The ideology that underlies the concept of race has a long history. For centuries that ideology has spun supernaturalist and scientistic stories about ostensibly natural differences between different groups. The concept of “race” is in scientific decline, but the intertwined ideology and rhetoric behind it live on, and indeed prosper.
In this groundbreaking fusion of philosophy and color-conscious politics, philosopher Lionel K. McPherson enlists sweeping historical and empirical evidence to challenge fascination with the race concept. His lively, incisive analysis illuminates why social lineage matters far more than any “race” thing ever could, and why race ideology-rhetoric is more a distraction from gross injustice than a primary source. The Western label “black” was merely a figurative description for African peoples and African ancestry. The idea of continental races came later--with philosophers, theologians, and eventually scientists adding some important but elusive racial factor to visible continental ancestry.

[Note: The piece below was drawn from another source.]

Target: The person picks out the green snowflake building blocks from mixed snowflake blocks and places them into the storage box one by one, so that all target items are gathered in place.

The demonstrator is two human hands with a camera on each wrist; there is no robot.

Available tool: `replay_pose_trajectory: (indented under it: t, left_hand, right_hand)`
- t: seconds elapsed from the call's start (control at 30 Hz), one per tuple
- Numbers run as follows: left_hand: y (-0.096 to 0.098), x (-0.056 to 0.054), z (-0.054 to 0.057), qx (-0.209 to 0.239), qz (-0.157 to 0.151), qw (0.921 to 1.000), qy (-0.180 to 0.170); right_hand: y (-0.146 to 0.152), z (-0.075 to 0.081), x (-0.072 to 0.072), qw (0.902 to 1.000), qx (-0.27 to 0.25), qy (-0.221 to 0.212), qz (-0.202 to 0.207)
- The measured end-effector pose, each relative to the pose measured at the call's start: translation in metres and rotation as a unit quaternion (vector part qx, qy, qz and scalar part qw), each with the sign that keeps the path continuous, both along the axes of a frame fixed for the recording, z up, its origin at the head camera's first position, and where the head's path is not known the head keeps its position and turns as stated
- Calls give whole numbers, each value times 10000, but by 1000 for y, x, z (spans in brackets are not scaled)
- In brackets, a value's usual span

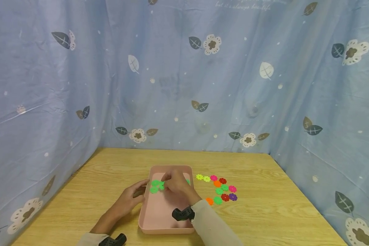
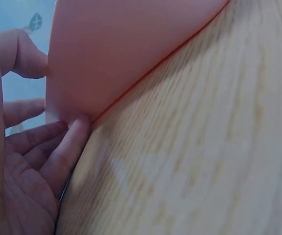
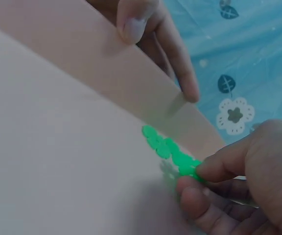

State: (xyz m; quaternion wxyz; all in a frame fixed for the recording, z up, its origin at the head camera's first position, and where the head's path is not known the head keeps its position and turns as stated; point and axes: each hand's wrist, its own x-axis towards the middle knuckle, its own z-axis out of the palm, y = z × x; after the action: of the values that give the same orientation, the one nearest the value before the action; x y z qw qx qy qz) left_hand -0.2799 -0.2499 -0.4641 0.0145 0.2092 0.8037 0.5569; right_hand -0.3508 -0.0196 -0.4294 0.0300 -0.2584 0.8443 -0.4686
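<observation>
pinched green flower disc (image 3: 187,169): held between thumb and finger of the right hand (image 1: 176,183), inside the pink tray (image 1: 162,216), near its left wall.
green disc cluster (image 1: 154,190): laid just beside the pinched piece, apparently touching it; whether slots are joined or edges merely overlapped cannot be told.
lone green disc (image 1: 188,181): partly hidden by the right hand, seen near the tray's right wall.
step in hand: judged to be the placing or fitting of one green disc against the cluster.
next move: a steady pinch and careful lining-up of edges seem called for, then a clean release without the neighbours being nudged.
tray rim: gripped on the left side by the left hand (image 1: 130,199), thumb hooked over the edge, other fingers set against the outer wall.
loose flower discs (image 1: 225,197): spread right of the tray in yellow, pink, red, orange, green and purple.
wood-grain table (image 1: 270,194): backed by a blue leaf-and-flower curtain (image 1: 172,68).
</observation>
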Motion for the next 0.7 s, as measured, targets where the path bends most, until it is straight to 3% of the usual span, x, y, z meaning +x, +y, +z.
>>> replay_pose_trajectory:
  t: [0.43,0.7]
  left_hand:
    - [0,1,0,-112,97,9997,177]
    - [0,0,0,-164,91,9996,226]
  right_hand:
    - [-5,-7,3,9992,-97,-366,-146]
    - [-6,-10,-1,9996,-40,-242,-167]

McPherson argues that the race concept's main business was to sponsor absurd pretexts for Western slavery and colonialism, and their active legacies of nonrepair. Rejecting endless debate about the possible nature of race, he unpacks how color categories in America are a caste device that marked Europe-identified (white) freedom versus Africa-identified (black) enslavement. This caste reframing paves the way for a de-raced account of Black American national specificity and political solidarity, distinct from flat blackness. The Afterlife of Race concludes with a vision of tangible justice and social equality for descendants of American slavery: color aside, Americans of conscience would finally prioritize dismantling their country's foundational caste division, with its entrenched wealth and well-being chasm between White and Black America.